YOUR ASSIGNMENT
Line by line, return the listing exactly, without any of the images.

DATA SHOWN
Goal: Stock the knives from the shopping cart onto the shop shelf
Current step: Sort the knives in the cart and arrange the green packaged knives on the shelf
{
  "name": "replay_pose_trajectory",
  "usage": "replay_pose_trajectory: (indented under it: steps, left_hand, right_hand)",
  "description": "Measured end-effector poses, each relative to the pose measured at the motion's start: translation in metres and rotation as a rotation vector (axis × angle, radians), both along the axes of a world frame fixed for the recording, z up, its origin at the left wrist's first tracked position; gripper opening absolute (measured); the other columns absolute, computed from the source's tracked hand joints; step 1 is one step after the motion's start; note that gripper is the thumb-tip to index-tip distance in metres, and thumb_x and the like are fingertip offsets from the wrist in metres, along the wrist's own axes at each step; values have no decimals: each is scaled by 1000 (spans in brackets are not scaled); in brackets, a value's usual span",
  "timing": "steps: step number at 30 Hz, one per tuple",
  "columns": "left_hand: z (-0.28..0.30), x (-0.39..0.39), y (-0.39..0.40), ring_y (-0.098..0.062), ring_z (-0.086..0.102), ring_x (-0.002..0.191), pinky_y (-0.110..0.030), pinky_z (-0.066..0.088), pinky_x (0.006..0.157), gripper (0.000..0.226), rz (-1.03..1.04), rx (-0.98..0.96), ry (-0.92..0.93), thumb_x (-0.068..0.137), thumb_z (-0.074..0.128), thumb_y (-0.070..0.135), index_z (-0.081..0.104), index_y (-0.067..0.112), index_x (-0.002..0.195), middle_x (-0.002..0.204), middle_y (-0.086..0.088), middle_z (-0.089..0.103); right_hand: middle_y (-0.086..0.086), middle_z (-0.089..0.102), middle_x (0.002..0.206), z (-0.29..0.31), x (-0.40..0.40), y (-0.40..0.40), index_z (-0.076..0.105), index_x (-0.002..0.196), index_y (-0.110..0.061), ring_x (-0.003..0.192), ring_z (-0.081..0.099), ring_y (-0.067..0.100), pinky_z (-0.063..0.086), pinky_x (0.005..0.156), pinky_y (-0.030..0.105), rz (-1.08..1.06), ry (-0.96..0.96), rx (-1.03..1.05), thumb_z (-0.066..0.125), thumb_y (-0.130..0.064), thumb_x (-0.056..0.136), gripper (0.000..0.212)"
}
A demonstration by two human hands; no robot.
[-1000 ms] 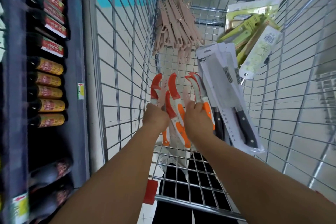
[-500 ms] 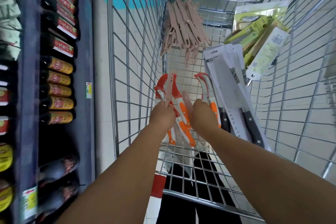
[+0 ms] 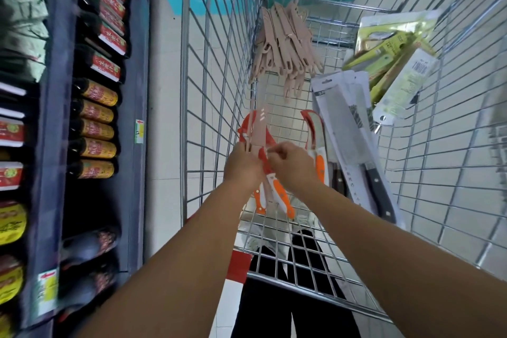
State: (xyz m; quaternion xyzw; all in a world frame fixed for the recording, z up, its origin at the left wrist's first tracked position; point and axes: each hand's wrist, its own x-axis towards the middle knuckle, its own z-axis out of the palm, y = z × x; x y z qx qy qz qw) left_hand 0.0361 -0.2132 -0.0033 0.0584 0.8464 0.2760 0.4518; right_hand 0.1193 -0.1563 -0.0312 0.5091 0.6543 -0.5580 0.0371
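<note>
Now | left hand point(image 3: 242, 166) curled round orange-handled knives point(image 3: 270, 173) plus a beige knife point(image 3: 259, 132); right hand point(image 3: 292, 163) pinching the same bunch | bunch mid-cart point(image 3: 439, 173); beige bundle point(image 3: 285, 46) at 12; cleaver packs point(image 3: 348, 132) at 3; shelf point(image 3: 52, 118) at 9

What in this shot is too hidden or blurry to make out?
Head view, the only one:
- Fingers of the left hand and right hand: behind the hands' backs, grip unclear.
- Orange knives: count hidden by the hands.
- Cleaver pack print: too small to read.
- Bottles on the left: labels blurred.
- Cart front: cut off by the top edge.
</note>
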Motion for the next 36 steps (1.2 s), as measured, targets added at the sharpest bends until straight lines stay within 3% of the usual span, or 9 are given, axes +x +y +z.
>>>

EXERCISE OUTPUT
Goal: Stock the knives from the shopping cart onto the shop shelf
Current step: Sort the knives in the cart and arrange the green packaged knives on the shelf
{
  "name": "replay_pose_trajectory",
  "usage": "replay_pose_trajectory: (indented under it: steps, left_hand, right_hand)",
  "description": "Measured end-effector poses, each relative to the pose measured at the motion's start: translation in metres and rotation as a rotation vector (axis × angle, radians), both along the axes of a world frame fixed for the recording, z up, its origin at the left wrist's first tracked position; gripper opening absolute (measured); the other columns absolute, computed from the source's tracked hand joints; step 1 is one step after the motion's start; note that gripper is the thumb-tip to index-tip distance in metres, and thumb_x and the like are fingertip offsets from the wrist in metres, along the wrist's own axes at each step; values have no decimals: each is scaled by 1000 (spans in brackets are not scaled); in brackets, a value's usual span",
  "timing": "steps: step number at 30 Hz, one per tuple",
  "columns": "left_hand: z (-0.28..0.30), x (-0.39..0.39), y (-0.39..0.40), ring_y (-0.098..0.062), ring_z (-0.086..0.102), ring_x (-0.002..0.191), pinky_y (-0.110..0.030), pinky_z (-0.066..0.088), pinky_x (0.006..0.157), gripper (0.000..0.226), rz (-1.03..1.04), rx (-0.98..0.96), ry (-0.92..0.93), thumb_x (-0.068..0.137), thumb_z (-0.074..0.128), thumb_y (-0.070..0.135), index_z (-0.081..0.104), index_y (-0.067..0.112), index_x (-0.002..0.195), middle_x (-0.002..0.204), middle_y (-0.086..0.088), middle_z (-0.089..0.103); right_hand: middle_y (-0.086..0.086), middle_z (-0.089..0.102), middle_x (0.002..0.206), z (-0.29..0.31), x (-0.40..0.40), y (-0.40..0.40), index_z (-0.076..0.105), index_x (-0.002..0.196), index_y (-0.110..0.061), ring_x (-0.003..0.192), ring_z (-0.081..0.099), ring_y (-0.067..0.100), pinky_z (-0.063..0.086), pinky_x (0.005..0.156), pinky_y (-0.030..0.105), rz (-1.08..1.06), ry (-0.96..0.96), rx (-1.03..1.05), thumb_z (-0.066..0.125), thumb_y (-0.130..0.064), thumb_x (-0.056..0.136), gripper (0.000..0.212)"
}
A demonstration by two human hands; no robot.
[-1000 ms] 
[-500 ms] 
[+0 ms] 
State: (xyz m; quaternion xyzw; all in a world frame fixed for the recording, z up, its origin at the left wrist's first tracked position; point and axes: each hand's wrist, its own x-axis towards the middle knuckle, its own z-axis out of the palm, y = z × x; x y z qx qy qz qw) left_hand 0.0361 -0.2132 -0.0033 0.0584 0.8464 0.2760 0.4518; right_hand 0.1193 -0.1563 -0.0312 0.5091 0.6543 -0.5580 0.0371
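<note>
Now | left hand point(image 3: 242, 166) curled round orange-handled knives point(image 3: 270, 173) plus a beige knife point(image 3: 259, 132); right hand point(image 3: 292, 163) pinching the same bunch | bunch mid-cart point(image 3: 439, 173); beige bundle point(image 3: 285, 46) at 12; cleaver packs point(image 3: 348, 132) at 3; shelf point(image 3: 52, 118) at 9

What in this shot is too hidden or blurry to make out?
Head view, the only one:
- Fingers of the left hand and right hand: behind the hands' backs, grip unclear.
- Orange knives: count hidden by the hands.
- Cleaver pack print: too small to read.
- Bottles on the left: labels blurred.
- Cart front: cut off by the top edge.
</note>
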Motion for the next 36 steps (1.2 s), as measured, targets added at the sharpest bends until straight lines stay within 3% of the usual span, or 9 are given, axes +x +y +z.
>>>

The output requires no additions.